• Task objective:
Extract the text of each entry below exactly, leaving every image behind.

====

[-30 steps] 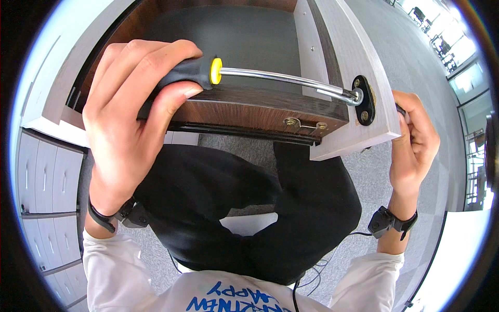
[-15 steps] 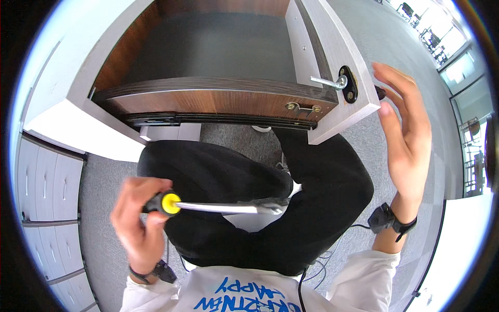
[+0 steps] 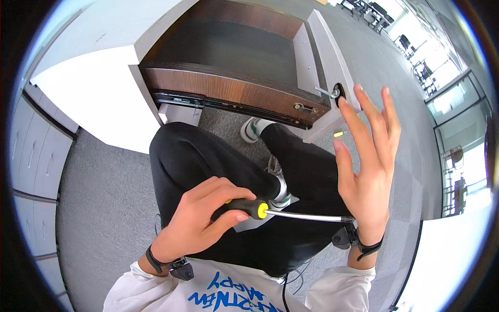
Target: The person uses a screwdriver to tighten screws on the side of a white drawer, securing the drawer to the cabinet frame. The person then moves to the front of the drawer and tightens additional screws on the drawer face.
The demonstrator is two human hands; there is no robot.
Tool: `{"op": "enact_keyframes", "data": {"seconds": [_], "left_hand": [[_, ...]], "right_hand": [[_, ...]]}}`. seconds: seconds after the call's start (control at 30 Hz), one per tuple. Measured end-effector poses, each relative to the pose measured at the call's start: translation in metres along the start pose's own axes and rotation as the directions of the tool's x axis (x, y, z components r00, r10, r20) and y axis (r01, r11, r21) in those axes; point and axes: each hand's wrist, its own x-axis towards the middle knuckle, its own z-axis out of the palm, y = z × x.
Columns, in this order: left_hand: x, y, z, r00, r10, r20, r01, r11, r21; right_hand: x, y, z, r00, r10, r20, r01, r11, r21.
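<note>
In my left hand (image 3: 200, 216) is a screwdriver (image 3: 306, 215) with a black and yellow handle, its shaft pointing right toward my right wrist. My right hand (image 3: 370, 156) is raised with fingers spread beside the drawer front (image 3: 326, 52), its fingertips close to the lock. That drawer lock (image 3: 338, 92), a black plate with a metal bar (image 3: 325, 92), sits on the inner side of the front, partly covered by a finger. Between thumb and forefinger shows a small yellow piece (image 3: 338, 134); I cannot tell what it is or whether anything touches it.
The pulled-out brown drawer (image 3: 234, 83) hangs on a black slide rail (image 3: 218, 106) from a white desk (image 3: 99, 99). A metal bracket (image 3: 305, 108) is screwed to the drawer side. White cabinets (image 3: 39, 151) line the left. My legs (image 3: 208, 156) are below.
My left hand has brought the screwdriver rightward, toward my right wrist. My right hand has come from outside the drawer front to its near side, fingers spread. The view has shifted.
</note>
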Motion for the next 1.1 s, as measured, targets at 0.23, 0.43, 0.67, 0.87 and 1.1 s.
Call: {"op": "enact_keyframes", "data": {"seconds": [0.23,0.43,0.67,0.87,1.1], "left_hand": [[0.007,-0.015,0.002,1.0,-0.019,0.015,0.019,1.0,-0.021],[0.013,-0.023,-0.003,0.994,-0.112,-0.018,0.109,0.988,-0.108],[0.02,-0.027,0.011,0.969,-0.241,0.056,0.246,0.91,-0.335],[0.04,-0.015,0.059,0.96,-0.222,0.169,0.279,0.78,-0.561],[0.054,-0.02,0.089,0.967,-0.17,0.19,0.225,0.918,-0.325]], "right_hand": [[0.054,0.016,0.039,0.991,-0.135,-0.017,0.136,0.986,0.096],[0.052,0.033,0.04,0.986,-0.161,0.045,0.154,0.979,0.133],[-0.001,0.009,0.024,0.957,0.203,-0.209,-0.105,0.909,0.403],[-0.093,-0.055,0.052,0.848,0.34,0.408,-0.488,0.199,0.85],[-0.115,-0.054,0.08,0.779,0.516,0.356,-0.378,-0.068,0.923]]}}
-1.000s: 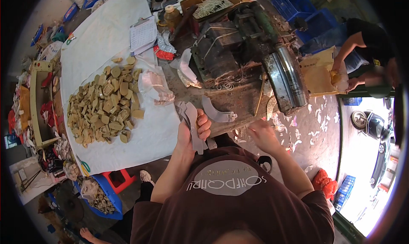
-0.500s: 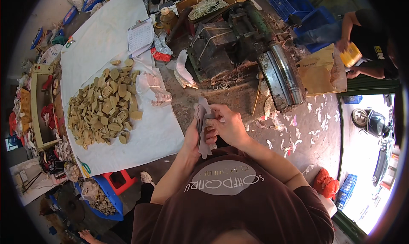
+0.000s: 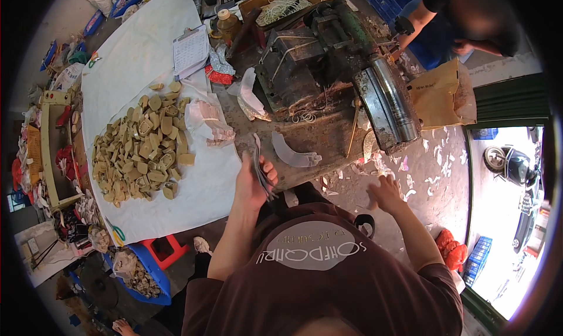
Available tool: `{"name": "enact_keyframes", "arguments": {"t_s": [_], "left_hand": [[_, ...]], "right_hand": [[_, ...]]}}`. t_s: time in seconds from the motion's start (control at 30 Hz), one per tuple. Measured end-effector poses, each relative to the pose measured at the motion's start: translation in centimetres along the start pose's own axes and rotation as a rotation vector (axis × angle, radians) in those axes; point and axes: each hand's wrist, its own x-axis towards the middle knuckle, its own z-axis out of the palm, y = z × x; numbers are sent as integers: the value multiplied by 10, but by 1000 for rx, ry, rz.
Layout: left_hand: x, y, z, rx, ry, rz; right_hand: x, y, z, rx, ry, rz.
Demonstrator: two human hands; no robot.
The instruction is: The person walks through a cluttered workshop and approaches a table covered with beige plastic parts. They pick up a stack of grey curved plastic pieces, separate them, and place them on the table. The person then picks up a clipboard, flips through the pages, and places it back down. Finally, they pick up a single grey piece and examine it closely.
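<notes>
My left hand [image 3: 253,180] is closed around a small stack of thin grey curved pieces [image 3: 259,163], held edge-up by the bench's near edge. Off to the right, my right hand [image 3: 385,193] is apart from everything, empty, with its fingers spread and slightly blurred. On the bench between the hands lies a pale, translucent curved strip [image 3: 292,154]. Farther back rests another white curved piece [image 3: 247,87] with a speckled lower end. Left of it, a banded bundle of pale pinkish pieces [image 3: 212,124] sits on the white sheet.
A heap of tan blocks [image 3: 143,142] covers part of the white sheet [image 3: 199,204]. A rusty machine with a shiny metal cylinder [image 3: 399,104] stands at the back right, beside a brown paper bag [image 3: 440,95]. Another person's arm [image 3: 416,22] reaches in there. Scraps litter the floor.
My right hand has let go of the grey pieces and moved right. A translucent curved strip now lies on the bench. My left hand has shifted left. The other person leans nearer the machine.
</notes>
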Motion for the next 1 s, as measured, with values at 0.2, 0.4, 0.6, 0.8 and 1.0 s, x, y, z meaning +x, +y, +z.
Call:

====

• Response area:
[-30 steps] 
[-15 steps] 
[+0 steps] 
Target: The person uses a screwdriver to tighten screws on the side of a white drawer, securing the drawer to the cabinet frame. The person then moves to the front of the drawer and tightens additional screws on the drawer face.
The demonstrator is two human hands; there is no robot.
Tool: `{"op": "enact_keyframes", "data": {"seconds": [_], "left_hand": [[_, ...]], "right_hand": [[_, ...]]}}`. seconds: seconds after the call's start (control at 30 Hz), one per tuple. Measured end-effector poses, each relative to the pose measured at the call's start: translation in metres along the start pose's own axes and rotation as the directions of the tool's x axis (x, y, z components r00, r10, r20) and y axis (r01, r11, r21) in those axes; point and axes: each hand's wrist, its own x-axis towards the middle knuckle, its own z-axis out of the palm, y = z × x.
Columns, in this order: left_hand: x, y, z, r00, r10, r20, r01, r11, r21; right_hand: x, y, z, r00, r10, r20, r01, r11, r21.
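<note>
In my left hand (image 3: 200, 216) is a screwdriver (image 3: 306, 215) with a black and yellow handle, its shaft pointing right toward my right wrist. My right hand (image 3: 370, 156) is raised with fingers spread beside the drawer front (image 3: 326, 52), its fingertips close to the lock. That drawer lock (image 3: 338, 92), a black plate with a metal bar (image 3: 325, 92), sits on the inner side of the front, partly covered by a finger. Between thumb and forefinger shows a small yellow piece (image 3: 338, 134); I cannot tell what it is or whether anything touches it.
The pulled-out brown drawer (image 3: 234, 83) hangs on a black slide rail (image 3: 218, 106) from a white desk (image 3: 99, 99). A metal bracket (image 3: 305, 108) is screwed to the drawer side. White cabinets (image 3: 39, 151) line the left. My legs (image 3: 208, 156) are below.
My left hand has brought the screwdriver rightward, toward my right wrist. My right hand has come from outside the drawer front to its near side, fingers spread. The view has shifted.
</note>
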Motion for the next 1.1 s, as measured, targets at 0.23, 0.43, 0.67, 0.87 and 1.1 s.
Call: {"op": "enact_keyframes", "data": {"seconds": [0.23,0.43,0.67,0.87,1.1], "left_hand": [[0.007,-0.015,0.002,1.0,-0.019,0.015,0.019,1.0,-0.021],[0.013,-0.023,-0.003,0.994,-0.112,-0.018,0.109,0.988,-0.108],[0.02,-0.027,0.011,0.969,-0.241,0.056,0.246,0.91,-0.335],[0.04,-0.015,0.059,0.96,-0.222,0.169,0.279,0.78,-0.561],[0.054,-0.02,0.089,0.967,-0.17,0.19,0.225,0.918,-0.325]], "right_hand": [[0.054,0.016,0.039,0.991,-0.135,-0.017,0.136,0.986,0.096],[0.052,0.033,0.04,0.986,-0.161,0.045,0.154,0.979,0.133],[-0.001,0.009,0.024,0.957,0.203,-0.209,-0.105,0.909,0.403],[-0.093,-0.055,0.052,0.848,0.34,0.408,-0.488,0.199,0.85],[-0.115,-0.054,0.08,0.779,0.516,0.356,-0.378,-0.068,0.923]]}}
-1.000s: 
-0.500s: 
+0.000s: 
Available tool: `{"name": "enact_keyframes", "arguments": {"t_s": [_], "left_hand": [[_, ...]], "right_hand": [[_, ...]]}}`. t_s: time in seconds from the motion's start (control at 30 Hz), one per tuple. Measured end-effector poses, each relative to the pose measured at the motion's start: translation in centimetres along the start pose's own axes and rotation as a rotation vector (axis × angle, radians) in those axes; point and axes: each hand's wrist, its own x-axis towards the middle knuckle, its own z-axis out of the palm, y = z × x; numbers are sent as integers: the value multiplied by 10, but by 1000 for rx, ry, rz.
Layout: left_hand: x, y, z, rx, ry, rz; right_hand: x, y, z, rx, ry, rz.
Demonstrator: two human hands; no robot.
The instruction is: The person walks through a cluttered workshop and approaches a table covered with beige plastic parts. They pick up a stack of grey curved plastic pieces, separate them, and place them on the table. The person then picks up a clipboard, flips through the pages, and places it back down. Finally, they pick up a single grey piece and examine it closely.
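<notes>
My left hand [image 3: 253,180] is closed around a small stack of thin grey curved pieces [image 3: 259,163], held edge-up by the bench's near edge. Off to the right, my right hand [image 3: 385,193] is apart from everything, empty, with its fingers spread and slightly blurred. On the bench between the hands lies a pale, translucent curved strip [image 3: 292,154]. Farther back rests another white curved piece [image 3: 247,87] with a speckled lower end. Left of it, a banded bundle of pale pinkish pieces [image 3: 212,124] sits on the white sheet.
A heap of tan blocks [image 3: 143,142] covers part of the white sheet [image 3: 199,204]. A rusty machine with a shiny metal cylinder [image 3: 399,104] stands at the back right, beside a brown paper bag [image 3: 440,95]. Another person's arm [image 3: 416,22] reaches in there. Scraps litter the floor.
My right hand has let go of the grey pieces and moved right. A translucent curved strip now lies on the bench. My left hand has shifted left. The other person leans nearer the machine.
</notes>
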Motion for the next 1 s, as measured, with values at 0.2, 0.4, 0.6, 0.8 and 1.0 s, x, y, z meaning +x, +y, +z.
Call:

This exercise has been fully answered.